|  Spiritual Lessons From Evolution III
It is difficult for us, with a life span measured in decades, to understand the timescales of evolution. I think it's one of the reasons people get hung up on the complexity issue; how could something as complex as the eye evolve through something as simple as evolution?
What happens is more than an accumulation of small changes. It's enough time for all kinds of things to happen. More time than you can imagine; I heard an illustration of how big a billion was yesterday.
How many seconds is a million seconds? | 11 1/2 days |
How many seconds is a billion seconds? | 31 1/2 years |
Our current estimates are that life emerged about 1.5 billion years ago. The Earth has been around for 4.5 billion years. That is a lot of time for things to happen. A lot of false starts and novel approaches, as well as the aforementioned accumulation of small changes.
Evolution takes a long time.
The overwhelming results from "quick" diets is that people gain the weight back. We want everything now, no deferred gratification for us, but change, real change takes persistence and time. Twenty years later you wake up and realize you've gotten places you never would have believed possible, but it took the twenty years to do it.
A lot of spiritual critics decry our instant everything material society. I'm not one of them; frankly I like it. Being able to drive to the hardware store and get the right replacement part for a faucet, instead of ordering it mail order and enduring the drips until it comes, is all right by me.

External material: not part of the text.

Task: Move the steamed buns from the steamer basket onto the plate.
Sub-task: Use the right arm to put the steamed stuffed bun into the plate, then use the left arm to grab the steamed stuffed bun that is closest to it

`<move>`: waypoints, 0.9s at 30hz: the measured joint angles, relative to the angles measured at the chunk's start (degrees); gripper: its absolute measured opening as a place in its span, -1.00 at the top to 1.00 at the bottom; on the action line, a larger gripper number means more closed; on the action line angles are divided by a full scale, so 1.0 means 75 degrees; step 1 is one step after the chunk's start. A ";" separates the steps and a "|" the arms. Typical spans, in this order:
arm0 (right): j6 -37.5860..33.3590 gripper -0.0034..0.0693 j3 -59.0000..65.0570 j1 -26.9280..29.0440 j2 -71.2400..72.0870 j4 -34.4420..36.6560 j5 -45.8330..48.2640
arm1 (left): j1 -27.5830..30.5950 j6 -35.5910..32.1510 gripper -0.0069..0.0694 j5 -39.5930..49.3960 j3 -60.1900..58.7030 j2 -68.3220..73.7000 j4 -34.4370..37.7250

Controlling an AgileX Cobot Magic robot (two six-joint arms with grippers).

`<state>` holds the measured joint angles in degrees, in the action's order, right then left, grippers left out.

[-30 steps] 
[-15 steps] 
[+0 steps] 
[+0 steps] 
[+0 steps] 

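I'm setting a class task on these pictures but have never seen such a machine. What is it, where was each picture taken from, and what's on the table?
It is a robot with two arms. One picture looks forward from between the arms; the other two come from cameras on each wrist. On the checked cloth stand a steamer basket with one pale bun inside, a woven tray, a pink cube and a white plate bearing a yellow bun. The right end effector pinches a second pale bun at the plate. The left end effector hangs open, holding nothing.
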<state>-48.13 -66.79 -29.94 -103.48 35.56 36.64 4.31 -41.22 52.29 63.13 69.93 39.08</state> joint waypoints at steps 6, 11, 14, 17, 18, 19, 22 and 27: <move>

Where it all goes wrong is when I apply that same thinking to everything. Changing myself, changing groups of people (the feuds in Ireland and the Middle East and elsewhere have been going on so long that instant change is likely to exacerbate the problem), growing things.
Change takes time.
Not all changes take as long as the development of the eye, but maybe we can remember that they do take time and not pound on our high chair when they don't happen immediately.